Another key competitive advantage is that sales are organized through a European trader effectively operating in Antwerp, Belgium. This is where the company leases cold storage facilities, and from there it manages further sales into EU markets. Such a model makes it possible to centralize product accumulation, monitor product condition, carry out post-harvest handling, assemble shipments and build commercial operations within the framework of European infrastructure itself.

For buyers, this means a clearer service model, more predictable logistics and lower operational risks. For growers, it means access to a market that remains significantly more difficult to enter independently.

Another critical element is product uniformity. Nikdaria, Family Garden and Vitamin UA LLC apply common approaches to plant nutrition, berry cooling, storage, sorting, packaging and logistics. This makes it possible to assemble shipments with closely aligned quality parameters—something that is essential for professional importers and retail chains.

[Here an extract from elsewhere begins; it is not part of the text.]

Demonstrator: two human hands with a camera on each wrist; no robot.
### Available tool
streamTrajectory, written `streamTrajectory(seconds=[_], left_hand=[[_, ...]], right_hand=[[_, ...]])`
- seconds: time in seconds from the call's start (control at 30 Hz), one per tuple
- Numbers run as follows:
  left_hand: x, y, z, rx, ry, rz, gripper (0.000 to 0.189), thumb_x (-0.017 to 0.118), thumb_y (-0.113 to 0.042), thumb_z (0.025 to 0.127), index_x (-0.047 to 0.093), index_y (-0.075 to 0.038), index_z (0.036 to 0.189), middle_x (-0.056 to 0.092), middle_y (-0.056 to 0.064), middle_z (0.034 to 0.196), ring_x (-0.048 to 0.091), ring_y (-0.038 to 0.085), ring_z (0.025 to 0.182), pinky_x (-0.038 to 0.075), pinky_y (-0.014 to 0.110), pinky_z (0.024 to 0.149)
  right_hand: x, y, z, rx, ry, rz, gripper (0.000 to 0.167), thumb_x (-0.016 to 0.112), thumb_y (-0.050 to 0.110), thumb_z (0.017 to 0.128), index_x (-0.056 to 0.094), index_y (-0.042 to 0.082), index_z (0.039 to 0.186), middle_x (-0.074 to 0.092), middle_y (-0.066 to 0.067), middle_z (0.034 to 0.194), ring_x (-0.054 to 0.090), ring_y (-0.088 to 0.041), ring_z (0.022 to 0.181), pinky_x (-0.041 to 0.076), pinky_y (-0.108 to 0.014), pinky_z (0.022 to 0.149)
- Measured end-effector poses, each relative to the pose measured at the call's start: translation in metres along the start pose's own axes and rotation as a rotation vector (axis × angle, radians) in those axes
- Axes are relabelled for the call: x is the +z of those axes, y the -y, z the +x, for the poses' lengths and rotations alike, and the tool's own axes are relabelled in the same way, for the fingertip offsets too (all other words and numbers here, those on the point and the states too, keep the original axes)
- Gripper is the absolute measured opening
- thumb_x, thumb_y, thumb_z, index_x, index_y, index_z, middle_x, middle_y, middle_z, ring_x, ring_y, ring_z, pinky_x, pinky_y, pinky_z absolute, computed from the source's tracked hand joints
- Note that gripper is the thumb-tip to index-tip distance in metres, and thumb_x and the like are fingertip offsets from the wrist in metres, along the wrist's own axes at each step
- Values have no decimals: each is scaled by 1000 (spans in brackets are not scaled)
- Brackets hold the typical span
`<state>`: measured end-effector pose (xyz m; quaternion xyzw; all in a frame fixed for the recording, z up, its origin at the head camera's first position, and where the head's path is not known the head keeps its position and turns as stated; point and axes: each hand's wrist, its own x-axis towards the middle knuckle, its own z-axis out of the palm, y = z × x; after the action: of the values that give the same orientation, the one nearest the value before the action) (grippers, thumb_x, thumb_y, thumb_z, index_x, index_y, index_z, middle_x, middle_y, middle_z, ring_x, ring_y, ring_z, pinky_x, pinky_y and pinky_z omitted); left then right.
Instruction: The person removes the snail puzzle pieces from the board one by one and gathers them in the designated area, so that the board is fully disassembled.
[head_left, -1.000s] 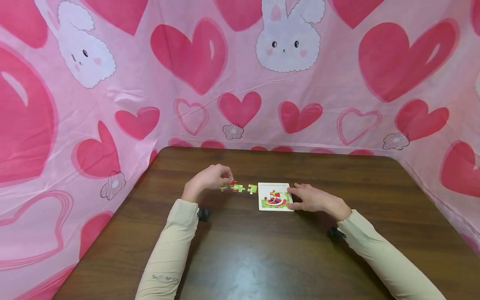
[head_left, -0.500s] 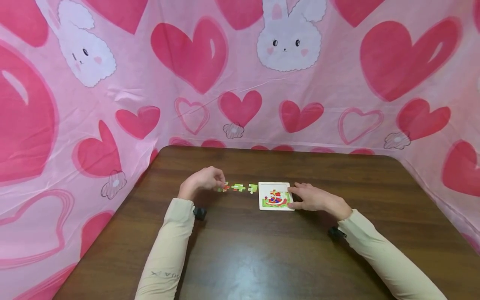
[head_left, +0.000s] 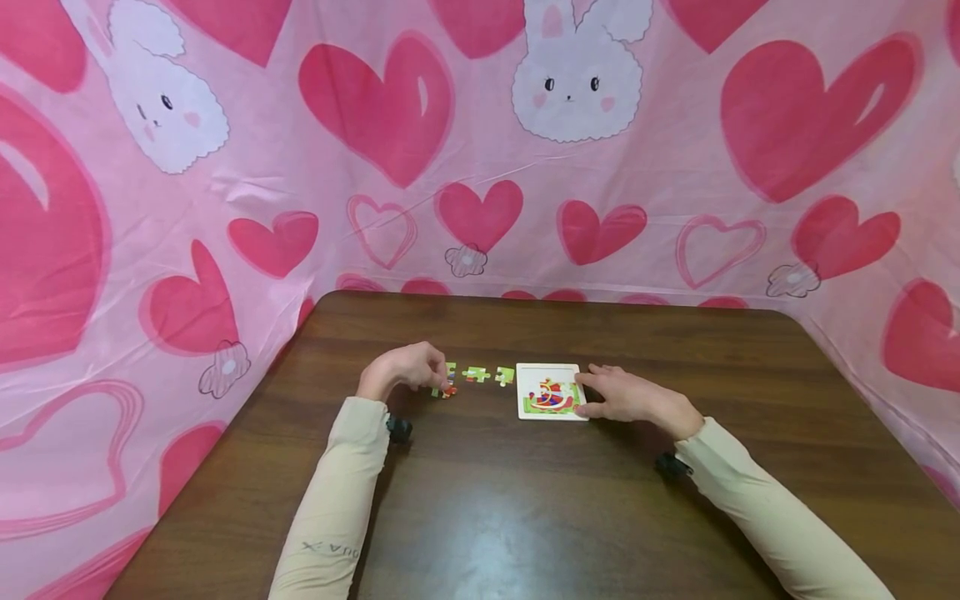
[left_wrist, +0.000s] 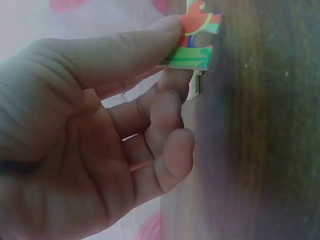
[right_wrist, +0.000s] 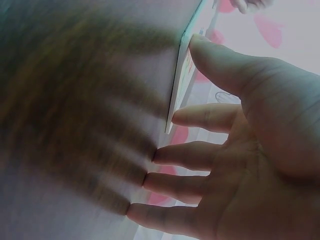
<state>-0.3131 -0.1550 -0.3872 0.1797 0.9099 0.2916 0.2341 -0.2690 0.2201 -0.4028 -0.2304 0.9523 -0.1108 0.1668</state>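
My left hand [head_left: 405, 367] is low over the table, at the left end of a row of puzzle pieces. Thumb and index finger pinch a red and green jigsaw piece [left_wrist: 189, 56]; the other fingers are loosely bent. Behind it another piece [left_wrist: 194, 86] is partly hidden by the fingers. My right hand [head_left: 628, 396] lies at the right side of a white puzzle tray [head_left: 534, 371], thumb and index finger touching its edge, the remaining fingertips on the table. Inside the tray, joined pieces [head_left: 551, 398] form part of a boat picture, with bare white above them.
Two loose green puzzle pieces, one [head_left: 476, 374] nearer the left hand and one [head_left: 505, 377] beside the tray, lie on the brown wooden table [head_left: 480, 500]. A pink cloth [head_left: 652, 175] with hearts and rabbits hangs around the table's back and sides.
My left hand has carried the red piece leftward from above the row, then a little toward me, uncovering a piece behind it. The right hand and tray have stayed in place.
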Motion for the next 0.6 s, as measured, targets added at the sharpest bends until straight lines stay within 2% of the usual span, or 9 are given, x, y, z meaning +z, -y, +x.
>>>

For a large buyer, it is far more convenient to work with one counterparty capable of delivering a stable, consistent product than with several suppliers operating under different standards and varying levels of execution discipline.

“At the same time, this model also strengthens business resilience. When production is spread across several sites rather than concentrated in a single farm, dependence on local weather anomalies is reduced. For the berry business, this is one of the decisive factors, since frost, heat or heavy rainfall may significantly affect production in one area, but not necessarily across all locations at the same time.When you operate across several regions instead of just one, you diversify weather risks. The probability that the crop will be destroyed simultaneously in all locations is much lower. And for the berry business, this is not only a matter of stability, but also of the value of the business itself,” says Yevhenii Kharlan.

More broadly, this signals that the Ukrainian blueberry sector is moving to a new level of maturity. Competition is increasingly shifting from the question of who grew the crop to who built the better system. The winners will be those capable of integrating production, standards, post-harvest handling, cooling, logistics and sales into one coordinated operating model.

That is why the UA GROWERS story in the 2026 season is significant not only as the case of three companies. It demonstrates that Ukrainian blueberries are increasingly moving toward the model of professional export platforms, where the decisive factors are no longer individual hectares, but the quality of management, the strength of infrastructure and the ability to work with the EU market in a structured, systematic way.